» **Collected data entries**
[Start of section]
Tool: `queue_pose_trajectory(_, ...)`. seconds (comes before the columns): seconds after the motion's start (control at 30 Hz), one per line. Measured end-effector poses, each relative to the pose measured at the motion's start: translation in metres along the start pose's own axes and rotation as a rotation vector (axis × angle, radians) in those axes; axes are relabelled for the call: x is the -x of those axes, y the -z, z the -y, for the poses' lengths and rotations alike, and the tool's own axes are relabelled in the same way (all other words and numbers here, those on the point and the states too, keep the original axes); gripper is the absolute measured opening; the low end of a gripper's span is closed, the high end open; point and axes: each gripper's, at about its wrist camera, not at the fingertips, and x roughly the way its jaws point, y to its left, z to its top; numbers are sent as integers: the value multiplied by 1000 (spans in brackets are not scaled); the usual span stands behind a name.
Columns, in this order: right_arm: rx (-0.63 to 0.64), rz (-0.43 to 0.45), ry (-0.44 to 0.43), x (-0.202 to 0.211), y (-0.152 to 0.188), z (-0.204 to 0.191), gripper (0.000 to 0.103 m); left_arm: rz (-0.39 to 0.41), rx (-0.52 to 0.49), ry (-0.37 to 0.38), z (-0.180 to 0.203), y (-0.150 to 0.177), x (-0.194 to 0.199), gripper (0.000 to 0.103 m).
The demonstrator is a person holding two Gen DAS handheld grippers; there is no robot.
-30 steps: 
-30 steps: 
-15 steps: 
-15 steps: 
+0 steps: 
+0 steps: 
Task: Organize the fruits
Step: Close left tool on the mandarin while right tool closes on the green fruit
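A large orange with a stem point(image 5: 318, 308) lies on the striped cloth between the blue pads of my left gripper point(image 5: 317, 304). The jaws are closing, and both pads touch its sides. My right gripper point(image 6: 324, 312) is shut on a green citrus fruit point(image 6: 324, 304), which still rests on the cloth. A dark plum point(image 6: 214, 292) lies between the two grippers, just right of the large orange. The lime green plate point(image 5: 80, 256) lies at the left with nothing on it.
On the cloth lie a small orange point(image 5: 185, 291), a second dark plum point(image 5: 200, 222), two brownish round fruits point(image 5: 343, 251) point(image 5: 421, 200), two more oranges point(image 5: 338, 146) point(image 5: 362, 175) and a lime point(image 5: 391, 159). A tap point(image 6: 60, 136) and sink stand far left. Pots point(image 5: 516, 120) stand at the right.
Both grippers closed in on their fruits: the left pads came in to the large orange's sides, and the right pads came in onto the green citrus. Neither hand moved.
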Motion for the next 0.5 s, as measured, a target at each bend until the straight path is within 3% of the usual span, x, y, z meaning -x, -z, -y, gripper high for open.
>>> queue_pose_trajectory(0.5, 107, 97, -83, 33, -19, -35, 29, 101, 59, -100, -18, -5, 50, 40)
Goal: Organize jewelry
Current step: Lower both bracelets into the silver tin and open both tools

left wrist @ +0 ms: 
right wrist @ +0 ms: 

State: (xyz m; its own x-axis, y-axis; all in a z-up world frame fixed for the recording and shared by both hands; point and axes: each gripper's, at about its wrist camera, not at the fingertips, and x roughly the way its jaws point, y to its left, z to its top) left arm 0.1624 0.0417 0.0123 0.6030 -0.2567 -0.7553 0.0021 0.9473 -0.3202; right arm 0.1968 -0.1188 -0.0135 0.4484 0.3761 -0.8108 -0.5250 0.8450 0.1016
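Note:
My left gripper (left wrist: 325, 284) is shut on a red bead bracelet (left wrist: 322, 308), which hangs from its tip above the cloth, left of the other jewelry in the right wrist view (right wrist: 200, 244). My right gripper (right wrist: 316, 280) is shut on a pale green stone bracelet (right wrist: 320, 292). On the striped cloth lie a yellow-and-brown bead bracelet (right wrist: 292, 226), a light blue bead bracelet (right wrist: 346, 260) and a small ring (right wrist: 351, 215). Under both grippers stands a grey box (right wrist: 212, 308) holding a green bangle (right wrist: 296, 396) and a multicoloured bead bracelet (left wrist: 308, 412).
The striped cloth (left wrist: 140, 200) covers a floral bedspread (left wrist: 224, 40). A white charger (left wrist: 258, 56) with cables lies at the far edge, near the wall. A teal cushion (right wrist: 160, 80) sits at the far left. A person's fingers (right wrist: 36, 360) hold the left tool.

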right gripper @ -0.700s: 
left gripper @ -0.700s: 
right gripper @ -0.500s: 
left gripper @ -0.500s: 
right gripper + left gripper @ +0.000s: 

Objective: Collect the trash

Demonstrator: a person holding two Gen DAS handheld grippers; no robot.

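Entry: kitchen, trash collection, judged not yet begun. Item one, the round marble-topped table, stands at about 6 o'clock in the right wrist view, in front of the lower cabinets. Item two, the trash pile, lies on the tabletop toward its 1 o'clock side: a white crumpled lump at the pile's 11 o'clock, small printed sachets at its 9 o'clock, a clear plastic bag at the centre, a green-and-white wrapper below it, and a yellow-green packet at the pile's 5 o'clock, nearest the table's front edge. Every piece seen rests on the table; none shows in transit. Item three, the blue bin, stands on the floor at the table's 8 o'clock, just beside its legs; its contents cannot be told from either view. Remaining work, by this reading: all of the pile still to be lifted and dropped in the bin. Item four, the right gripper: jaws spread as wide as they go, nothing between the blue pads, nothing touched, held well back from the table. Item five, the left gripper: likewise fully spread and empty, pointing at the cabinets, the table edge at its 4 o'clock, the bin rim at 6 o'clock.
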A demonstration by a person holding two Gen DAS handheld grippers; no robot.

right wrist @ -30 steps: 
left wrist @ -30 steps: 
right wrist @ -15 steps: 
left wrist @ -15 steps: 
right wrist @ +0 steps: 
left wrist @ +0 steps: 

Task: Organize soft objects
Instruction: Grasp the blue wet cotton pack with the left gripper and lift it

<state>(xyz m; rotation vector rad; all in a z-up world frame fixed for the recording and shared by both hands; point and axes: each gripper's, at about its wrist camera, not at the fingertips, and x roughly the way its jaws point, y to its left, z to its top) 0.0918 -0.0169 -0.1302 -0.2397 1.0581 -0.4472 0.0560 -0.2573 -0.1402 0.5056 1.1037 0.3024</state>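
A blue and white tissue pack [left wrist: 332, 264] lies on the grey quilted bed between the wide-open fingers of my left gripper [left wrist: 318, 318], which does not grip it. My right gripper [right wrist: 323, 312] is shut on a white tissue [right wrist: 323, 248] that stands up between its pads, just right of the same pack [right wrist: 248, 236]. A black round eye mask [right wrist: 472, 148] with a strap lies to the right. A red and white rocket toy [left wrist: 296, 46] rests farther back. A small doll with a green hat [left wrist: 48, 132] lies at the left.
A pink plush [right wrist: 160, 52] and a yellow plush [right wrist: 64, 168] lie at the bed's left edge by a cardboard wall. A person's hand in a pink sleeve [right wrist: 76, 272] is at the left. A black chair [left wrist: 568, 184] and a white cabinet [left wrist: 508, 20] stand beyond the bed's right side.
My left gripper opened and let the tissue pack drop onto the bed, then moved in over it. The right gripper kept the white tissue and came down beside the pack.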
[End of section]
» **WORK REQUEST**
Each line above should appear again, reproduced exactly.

» **TASK RESPONSE**
Tool: `queue_pose_trajectory(_, ...)`. seconds (comes before the columns): seconds after the motion's start (control at 30 Hz), one per line. Measured end-effector poses, each relative to the pose measured at the motion's start: translation in metres along the start pose's own axes and rotation as a rotation vector (axis × angle, radians) in those axes; axes are relabelled for the call: x is the -x of those axes, y the -z, z the -y, for the poses' lengths and rotations alike, and the tool's own axes are relabelled in the same way (all other words and numbers here, those on the point and the states too, keep the original axes); gripper is the absolute measured opening; the low end of a gripper's span is closed, the high end open; point and axes: each gripper's, at about its wrist camera, not at the fingertips, and x roughly the way its jaws point, y to its left, z to its top; numbers are sent as integers: the value multiplied by 1000 (spans in brackets are not scaled); the usual span stands behind a name.
Columns, in this order: right_arm: rx (-0.63 to 0.64), rz (-0.43 to 0.45), ry (-0.44 to 0.43), x (-0.202 to 0.211), y (-0.152 to 0.188), z (-0.204 to 0.191), gripper (0.000 to 0.103 m); left_arm: rz (-0.39 to 0.41), rx (-0.52 to 0.49), ry (-0.37 to 0.38), z (-0.180 to 0.203), y (-0.150 to 0.177), x (-0.194 to 0.199), gripper (0.000 to 0.103 m).
The demonstrator is a person holding two Gen DAS handheld grippers; there is no robot.
-30 steps: 
-30 steps: 
-15 steps: 
-15 steps: 
+0 steps: 
+0 steps: 
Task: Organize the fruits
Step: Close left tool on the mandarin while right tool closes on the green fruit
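A large orange with a stem point(image 5: 318, 308) lies on the striped cloth between the blue pads of my left gripper point(image 5: 317, 304). The jaws are closing, and both pads touch its sides. My right gripper point(image 6: 324, 312) is shut on a green citrus fruit point(image 6: 324, 304), which still rests on the cloth. A dark plum point(image 6: 214, 292) lies between the two grippers, just right of the large orange. The lime green plate point(image 5: 80, 256) lies at the left with nothing on it.
On the cloth lie a small orange point(image 5: 185, 291), a second dark plum point(image 5: 200, 222), two brownish round fruits point(image 5: 343, 251) point(image 5: 421, 200), two more oranges point(image 5: 338, 146) point(image 5: 362, 175) and a lime point(image 5: 391, 159). A tap point(image 6: 60, 136) and sink stand far left. Pots point(image 5: 516, 120) stand at the right.
Both grippers closed in on their fruits: the left pads came in to the large orange's sides, and the right pads came in onto the green citrus. Neither hand moved.
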Motion for the next 0.5 s, as measured, a target at each bend until the straight path is within 3% of the usual span, x, y, z meaning -x, -z, -y, gripper high for open.
>>> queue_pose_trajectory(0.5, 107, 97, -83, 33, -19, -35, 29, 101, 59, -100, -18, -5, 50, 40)
Goal: Organize jewelry
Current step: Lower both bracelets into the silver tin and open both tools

left wrist @ +0 ms: 
right wrist @ +0 ms: 

State: (xyz m; its own x-axis, y-axis; all in a z-up world frame fixed for the recording and shared by both hands; point and axes: each gripper's, at about its wrist camera, not at the fingertips, and x roughly the way its jaws point, y to its left, z to its top) left arm 0.1624 0.0417 0.0123 0.6030 -0.2567 -0.7553 0.0021 0.9473 -0.3202; right arm 0.1968 -0.1188 -0.0135 0.4484 0.3761 -0.8108 -0.5250 0.8450 0.1016
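Note:
My left gripper (left wrist: 325, 284) is shut on a red bead bracelet (left wrist: 322, 308), which hangs from its tip above the cloth, left of the other jewelry in the right wrist view (right wrist: 200, 244). My right gripper (right wrist: 316, 280) is shut on a pale green stone bracelet (right wrist: 320, 292). On the striped cloth lie a yellow-and-brown bead bracelet (right wrist: 292, 226), a light blue bead bracelet (right wrist: 346, 260) and a small ring (right wrist: 351, 215). Under both grippers stands a grey box (right wrist: 212, 308) holding a green bangle (right wrist: 296, 396) and a multicoloured bead bracelet (left wrist: 308, 412).
The striped cloth (left wrist: 140, 200) covers a floral bedspread (left wrist: 224, 40). A white charger (left wrist: 258, 56) with cables lies at the far edge, near the wall. A teal cushion (right wrist: 160, 80) sits at the far left. A person's fingers (right wrist: 36, 360) hold the left tool.
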
right gripper @ -0.700s: 
left gripper @ -0.700s: 
right gripper @ -0.500s: 
left gripper @ -0.500s: 
right gripper + left gripper @ +0.000s: 

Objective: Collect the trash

Demonstrator: a person holding two Gen DAS handheld grippers; no robot.

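Entry: kitchen, trash collection, judged not yet begun. Item one, the round marble-topped table, stands at about 6 o'clock in the right wrist view, in front of the lower cabinets. Item two, the trash pile, lies on the tabletop toward its 1 o'clock side: a white crumpled lump at the pile's 11 o'clock, small printed sachets at its 9 o'clock, a clear plastic bag at the centre, a green-and-white wrapper below it, and a yellow-green packet at the pile's 5 o'clock, nearest the table's front edge. Every piece seen rests on the table; none shows in transit. Item three, the blue bin, stands on the floor at the table's 8 o'clock, just beside its legs; its contents cannot be told from either view. Remaining work, by this reading: all of the pile still to be lifted and dropped in the bin. Item four, the right gripper: jaws spread as wide as they go, nothing between the blue pads, nothing touched, held well back from the table. Item five, the left gripper: likewise fully spread and empty, pointing at the cabinets, the table edge at its 4 o'clock, the bin rim at 6 o'clock.
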A demonstration by a person holding two Gen DAS handheld grippers; no robot.

right wrist @ -30 steps: 
left wrist @ -30 steps: 
right wrist @ -15 steps: 
left wrist @ -15 steps: 
right wrist @ +0 steps: 
left wrist @ +0 steps: 

Task: Organize soft objects
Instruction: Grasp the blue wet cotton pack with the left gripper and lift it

<state>(xyz m; rotation vector rad; all in a z-up world frame fixed for the recording and shared by both hands; point and axes: each gripper's, at about its wrist camera, not at the fingertips, and x roughly the way its jaws point, y to its left, z to its top) 0.0918 -0.0169 -0.1302 -0.2397 1.0581 -0.4472 0.0560 -0.2573 -0.1402 0.5056 1.1037 0.3024</state>
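A blue and white tissue pack [left wrist: 332, 264] lies on the grey quilted bed between the wide-open fingers of my left gripper [left wrist: 318, 318], which does not grip it. My right gripper [right wrist: 323, 312] is shut on a white tissue [right wrist: 323, 248] that stands up between its pads, just right of the same pack [right wrist: 248, 236]. A black round eye mask [right wrist: 472, 148] with a strap lies to the right. A red and white rocket toy [left wrist: 296, 46] rests farther back. A small doll with a green hat [left wrist: 48, 132] lies at the left.
A pink plush [right wrist: 160, 52] and a yellow plush [right wrist: 64, 168] lie at the bed's left edge by a cardboard wall. A person's hand in a pink sleeve [right wrist: 76, 272] is at the left. A black chair [left wrist: 568, 184] and a white cabinet [left wrist: 508, 20] stand beyond the bed's right side.
My left gripper opened and let the tissue pack drop onto the bed, then moved in over it. The right gripper kept the white tissue and came down beside the pack.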

Work on the exercise is now finished.